- [Problem to solve]:
Below is a listing; give only the number of its lines that contain the word "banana".

[[ Exercise material open ]]

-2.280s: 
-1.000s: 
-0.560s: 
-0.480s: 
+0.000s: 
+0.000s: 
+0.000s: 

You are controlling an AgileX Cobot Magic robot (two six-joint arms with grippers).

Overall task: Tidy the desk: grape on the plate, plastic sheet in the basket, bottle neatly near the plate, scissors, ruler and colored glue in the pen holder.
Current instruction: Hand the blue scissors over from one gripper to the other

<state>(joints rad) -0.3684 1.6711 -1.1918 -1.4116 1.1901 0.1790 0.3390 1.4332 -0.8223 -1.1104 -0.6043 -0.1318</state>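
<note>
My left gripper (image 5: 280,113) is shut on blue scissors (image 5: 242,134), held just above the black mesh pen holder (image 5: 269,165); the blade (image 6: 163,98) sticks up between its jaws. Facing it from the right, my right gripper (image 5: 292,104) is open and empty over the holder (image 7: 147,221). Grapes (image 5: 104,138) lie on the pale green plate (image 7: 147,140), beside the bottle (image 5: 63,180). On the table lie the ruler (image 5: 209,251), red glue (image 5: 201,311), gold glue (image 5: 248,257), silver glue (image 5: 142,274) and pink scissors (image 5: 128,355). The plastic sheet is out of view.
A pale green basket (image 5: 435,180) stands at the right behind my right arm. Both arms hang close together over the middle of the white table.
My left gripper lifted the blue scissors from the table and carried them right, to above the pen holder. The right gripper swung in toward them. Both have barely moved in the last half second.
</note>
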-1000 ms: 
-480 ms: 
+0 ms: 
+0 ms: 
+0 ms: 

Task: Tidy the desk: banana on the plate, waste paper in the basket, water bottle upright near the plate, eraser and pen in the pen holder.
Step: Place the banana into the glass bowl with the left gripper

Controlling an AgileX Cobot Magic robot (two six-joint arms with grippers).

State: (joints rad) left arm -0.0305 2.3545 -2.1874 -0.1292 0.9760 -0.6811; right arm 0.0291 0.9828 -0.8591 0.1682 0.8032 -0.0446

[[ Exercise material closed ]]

- [Exercise output]:
2